[Extracted data entries]
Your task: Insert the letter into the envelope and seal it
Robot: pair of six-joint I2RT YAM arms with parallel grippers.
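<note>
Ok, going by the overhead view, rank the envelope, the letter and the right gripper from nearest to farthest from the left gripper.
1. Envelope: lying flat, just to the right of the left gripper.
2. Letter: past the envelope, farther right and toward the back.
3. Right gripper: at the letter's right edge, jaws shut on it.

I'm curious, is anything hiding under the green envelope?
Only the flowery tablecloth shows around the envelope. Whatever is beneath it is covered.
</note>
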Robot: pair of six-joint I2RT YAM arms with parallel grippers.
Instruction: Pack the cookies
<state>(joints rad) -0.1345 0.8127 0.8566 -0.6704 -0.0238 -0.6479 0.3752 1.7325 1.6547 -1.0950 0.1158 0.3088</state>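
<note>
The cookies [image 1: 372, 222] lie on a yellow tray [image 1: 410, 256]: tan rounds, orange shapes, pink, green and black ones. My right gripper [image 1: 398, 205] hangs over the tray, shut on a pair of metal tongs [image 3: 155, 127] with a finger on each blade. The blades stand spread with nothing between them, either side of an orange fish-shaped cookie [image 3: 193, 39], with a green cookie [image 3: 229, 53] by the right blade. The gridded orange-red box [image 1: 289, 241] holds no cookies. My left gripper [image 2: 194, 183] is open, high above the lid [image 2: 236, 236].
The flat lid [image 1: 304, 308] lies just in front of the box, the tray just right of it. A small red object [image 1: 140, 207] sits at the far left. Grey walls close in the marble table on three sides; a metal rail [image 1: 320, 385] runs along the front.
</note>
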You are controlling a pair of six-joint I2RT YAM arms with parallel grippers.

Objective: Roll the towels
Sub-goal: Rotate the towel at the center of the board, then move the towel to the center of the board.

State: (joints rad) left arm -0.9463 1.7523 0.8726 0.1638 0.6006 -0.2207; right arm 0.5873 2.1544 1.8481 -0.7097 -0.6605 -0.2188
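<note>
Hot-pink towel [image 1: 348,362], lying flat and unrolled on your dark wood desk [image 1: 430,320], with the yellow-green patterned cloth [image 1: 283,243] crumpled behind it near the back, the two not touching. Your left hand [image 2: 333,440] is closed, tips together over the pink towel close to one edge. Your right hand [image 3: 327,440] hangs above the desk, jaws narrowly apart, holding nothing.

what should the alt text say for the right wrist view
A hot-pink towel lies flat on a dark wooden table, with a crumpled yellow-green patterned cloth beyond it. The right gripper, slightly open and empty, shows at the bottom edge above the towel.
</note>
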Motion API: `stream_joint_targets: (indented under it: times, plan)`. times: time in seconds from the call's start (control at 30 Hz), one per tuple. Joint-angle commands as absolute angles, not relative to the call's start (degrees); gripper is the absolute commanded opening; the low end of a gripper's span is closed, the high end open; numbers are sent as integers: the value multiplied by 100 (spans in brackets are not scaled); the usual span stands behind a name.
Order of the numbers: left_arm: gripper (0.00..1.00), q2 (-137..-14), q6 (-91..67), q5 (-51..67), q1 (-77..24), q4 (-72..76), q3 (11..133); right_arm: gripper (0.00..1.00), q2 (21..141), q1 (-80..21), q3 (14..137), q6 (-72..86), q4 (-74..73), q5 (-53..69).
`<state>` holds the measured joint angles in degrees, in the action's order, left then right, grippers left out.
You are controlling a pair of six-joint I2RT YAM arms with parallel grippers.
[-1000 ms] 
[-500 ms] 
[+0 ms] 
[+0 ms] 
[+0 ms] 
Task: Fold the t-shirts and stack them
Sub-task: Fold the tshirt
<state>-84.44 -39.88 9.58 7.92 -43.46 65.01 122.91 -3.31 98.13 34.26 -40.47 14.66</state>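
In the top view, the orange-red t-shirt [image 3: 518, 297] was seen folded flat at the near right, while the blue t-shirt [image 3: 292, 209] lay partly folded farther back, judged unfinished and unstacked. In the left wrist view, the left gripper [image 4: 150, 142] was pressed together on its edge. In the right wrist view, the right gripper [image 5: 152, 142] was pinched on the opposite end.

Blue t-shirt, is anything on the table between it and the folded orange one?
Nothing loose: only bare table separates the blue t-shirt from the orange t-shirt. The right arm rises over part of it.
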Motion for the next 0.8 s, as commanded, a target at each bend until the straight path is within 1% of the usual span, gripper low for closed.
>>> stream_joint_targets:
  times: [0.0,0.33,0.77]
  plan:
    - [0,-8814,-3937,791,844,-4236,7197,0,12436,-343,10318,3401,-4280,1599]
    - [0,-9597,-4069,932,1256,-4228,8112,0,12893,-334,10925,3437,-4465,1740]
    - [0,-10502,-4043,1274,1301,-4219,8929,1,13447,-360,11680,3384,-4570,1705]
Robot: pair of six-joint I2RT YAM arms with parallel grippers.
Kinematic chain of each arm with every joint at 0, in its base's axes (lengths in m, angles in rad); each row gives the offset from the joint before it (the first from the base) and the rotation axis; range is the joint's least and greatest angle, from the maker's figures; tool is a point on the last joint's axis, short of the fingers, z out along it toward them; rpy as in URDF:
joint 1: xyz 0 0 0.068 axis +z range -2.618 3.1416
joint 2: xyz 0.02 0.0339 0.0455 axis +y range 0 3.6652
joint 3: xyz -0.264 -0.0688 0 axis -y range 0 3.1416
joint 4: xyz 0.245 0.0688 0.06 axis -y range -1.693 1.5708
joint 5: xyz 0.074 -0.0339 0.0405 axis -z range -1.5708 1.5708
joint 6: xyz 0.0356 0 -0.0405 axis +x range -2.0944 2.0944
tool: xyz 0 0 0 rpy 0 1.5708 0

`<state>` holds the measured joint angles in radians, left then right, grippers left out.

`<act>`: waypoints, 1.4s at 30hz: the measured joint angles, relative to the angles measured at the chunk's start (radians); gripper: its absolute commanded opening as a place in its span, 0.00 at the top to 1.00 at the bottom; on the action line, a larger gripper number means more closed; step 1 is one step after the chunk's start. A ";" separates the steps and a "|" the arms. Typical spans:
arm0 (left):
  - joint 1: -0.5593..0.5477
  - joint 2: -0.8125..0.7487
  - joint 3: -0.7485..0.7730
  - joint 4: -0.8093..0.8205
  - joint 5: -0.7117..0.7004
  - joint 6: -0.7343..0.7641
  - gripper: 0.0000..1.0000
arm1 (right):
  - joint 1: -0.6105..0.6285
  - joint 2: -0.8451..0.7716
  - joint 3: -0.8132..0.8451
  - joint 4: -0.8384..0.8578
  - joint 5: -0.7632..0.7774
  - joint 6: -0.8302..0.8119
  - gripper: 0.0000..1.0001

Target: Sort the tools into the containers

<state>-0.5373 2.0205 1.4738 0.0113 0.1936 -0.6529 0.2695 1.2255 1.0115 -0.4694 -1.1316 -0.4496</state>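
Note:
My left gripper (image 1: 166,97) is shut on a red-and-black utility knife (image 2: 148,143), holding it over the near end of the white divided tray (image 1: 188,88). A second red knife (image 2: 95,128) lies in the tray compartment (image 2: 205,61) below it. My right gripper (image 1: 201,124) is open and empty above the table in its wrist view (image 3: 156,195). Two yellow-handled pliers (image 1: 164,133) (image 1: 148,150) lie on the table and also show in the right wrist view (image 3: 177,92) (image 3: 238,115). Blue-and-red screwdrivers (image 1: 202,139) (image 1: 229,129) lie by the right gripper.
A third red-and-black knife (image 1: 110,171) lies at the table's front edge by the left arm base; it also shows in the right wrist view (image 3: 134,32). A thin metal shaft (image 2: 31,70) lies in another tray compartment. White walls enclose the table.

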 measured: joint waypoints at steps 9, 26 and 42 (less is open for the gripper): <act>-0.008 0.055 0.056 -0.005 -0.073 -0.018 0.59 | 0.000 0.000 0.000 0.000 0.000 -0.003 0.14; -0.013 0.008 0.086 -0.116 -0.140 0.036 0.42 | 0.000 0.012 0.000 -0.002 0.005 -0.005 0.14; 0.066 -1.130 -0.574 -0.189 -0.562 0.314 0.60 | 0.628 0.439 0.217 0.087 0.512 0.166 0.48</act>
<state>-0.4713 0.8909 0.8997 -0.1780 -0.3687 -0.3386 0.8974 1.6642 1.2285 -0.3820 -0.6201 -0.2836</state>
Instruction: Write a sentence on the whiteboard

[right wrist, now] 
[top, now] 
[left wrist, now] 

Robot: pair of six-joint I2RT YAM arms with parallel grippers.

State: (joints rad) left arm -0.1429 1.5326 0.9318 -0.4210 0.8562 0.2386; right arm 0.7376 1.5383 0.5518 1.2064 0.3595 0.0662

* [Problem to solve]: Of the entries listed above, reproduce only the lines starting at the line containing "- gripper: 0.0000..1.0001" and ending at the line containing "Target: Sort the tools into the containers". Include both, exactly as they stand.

* [Task solution]:
  - gripper: 0.0000..1.0001

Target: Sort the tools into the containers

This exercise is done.